Abstract
Molecular markers are valuable tools for breeders to help accelerate crop improvement. High throughput sequencing technologies facilitate the discovery of large-scale variations such as single nucleotide polymorphisms (SNPs) and simple sequence repeats (SSRs). Sequencing of chickpea genome along with re-sequencing of several chickpea lines has enabled the discovery of 4.4 million variations including SNPs and InDels. Here we report a repository of 1.9 million variations (SNPs and InDels) anchored on eight pseudomolecules in a custom database, referred as CicArVarDB that can be accessed at http://cicarvardb.icrisat.org/. It includes an easy interface for users to select variations around specific regions associated with quantitative trait loci, with embedded webBLAST search and JBrowse visualisation.
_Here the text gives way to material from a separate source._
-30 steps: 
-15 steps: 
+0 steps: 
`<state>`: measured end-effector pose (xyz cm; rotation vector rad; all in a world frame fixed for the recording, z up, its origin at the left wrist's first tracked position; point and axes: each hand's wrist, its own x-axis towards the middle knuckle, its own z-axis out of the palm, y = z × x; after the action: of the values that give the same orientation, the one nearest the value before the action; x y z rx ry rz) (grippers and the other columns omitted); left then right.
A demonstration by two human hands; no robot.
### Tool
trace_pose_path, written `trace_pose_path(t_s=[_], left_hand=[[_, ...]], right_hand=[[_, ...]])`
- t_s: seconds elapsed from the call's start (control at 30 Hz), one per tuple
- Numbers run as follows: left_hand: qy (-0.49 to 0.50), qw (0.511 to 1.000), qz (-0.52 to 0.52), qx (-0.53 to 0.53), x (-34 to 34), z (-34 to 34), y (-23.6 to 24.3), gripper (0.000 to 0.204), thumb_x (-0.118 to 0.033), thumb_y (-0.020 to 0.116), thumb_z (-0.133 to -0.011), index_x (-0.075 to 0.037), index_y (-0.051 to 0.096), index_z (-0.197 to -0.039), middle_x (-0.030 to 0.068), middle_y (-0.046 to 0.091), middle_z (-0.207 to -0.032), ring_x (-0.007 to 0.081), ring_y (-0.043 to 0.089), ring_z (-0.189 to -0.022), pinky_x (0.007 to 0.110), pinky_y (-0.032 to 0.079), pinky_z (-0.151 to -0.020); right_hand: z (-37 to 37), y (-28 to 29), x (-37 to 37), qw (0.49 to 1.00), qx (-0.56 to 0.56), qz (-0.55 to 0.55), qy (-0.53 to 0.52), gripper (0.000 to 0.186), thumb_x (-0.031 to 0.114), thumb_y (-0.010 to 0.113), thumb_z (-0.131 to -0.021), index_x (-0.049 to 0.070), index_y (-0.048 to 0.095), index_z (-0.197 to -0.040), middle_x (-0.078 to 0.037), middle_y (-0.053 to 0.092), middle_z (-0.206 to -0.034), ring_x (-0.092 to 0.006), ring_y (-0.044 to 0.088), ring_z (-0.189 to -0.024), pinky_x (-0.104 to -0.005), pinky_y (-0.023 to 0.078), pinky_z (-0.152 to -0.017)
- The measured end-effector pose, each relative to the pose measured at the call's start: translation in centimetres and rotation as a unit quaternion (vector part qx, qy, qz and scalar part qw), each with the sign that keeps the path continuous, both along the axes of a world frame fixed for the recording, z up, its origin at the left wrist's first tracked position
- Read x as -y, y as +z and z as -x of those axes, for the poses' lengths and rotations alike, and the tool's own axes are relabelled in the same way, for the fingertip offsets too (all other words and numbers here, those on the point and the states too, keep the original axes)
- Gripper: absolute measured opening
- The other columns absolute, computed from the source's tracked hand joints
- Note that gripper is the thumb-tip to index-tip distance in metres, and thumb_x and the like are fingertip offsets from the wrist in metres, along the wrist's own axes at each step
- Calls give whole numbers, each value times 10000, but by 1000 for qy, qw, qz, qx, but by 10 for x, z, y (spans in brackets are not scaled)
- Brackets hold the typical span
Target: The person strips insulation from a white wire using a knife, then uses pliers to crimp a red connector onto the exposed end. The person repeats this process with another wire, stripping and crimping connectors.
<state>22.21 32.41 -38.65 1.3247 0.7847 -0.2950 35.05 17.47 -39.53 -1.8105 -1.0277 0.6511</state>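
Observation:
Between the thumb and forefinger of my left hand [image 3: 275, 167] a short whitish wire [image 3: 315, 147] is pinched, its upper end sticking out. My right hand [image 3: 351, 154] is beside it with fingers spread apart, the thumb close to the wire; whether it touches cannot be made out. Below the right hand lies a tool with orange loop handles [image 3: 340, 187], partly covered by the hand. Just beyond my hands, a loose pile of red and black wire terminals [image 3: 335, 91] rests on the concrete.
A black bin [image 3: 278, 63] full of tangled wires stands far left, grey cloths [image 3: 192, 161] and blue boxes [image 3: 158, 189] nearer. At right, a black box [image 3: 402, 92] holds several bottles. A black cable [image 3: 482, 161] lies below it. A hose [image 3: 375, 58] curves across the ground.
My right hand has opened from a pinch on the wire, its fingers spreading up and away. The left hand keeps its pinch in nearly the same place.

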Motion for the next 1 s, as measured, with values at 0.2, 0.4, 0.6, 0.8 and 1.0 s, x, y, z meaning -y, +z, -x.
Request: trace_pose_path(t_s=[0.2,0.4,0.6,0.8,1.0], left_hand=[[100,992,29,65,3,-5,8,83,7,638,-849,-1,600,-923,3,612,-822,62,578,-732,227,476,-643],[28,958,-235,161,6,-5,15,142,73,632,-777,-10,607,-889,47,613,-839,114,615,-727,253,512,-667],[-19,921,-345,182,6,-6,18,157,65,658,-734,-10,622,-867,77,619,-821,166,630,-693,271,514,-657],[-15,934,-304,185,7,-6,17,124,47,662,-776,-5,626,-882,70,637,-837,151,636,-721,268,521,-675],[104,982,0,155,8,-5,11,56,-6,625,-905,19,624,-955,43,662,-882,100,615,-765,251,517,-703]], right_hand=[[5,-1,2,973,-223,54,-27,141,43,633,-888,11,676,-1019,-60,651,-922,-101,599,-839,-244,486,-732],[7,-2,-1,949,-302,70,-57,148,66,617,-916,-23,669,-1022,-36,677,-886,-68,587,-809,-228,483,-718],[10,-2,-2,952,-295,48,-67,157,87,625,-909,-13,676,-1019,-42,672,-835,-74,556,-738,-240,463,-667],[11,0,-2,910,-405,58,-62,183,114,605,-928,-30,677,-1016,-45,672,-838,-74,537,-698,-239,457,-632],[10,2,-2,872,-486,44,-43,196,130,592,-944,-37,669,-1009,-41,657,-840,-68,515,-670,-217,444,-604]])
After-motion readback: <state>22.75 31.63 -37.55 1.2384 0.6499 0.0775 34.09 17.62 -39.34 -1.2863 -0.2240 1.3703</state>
We hope that this database will be immensely useful for the chickpea research community for both advancing genetics research as well as breeding applications for crop improvement.
Database URL: http://cicarvardb.icrisat.org.
Introduction
Chickpea (Cicer arietinum) ranks second in production among grain legumes after common bean. It is a challenging task for breeders to increase crop production to meet the growing demand for this crop. Genetic and genomic resources such as molecular markers, genetic and physical maps and trait associated markers are valuable sources for breeders for crop improvement.
Significant efforts have been made by chickpea breeders and over 350 cultivars have been released so far, India being the largest grower of chickpea (1). Recently sequenced draft genome of kabuli chickpea (CDC frontier), along with whole genome re-sequencing (WGRS) data of 29 genotypes and 61 sequenced using restriction site-associated DNA (RAD) have provided genomic resources to support functional genomics and molecular breeding activities for chickpea improvement (2).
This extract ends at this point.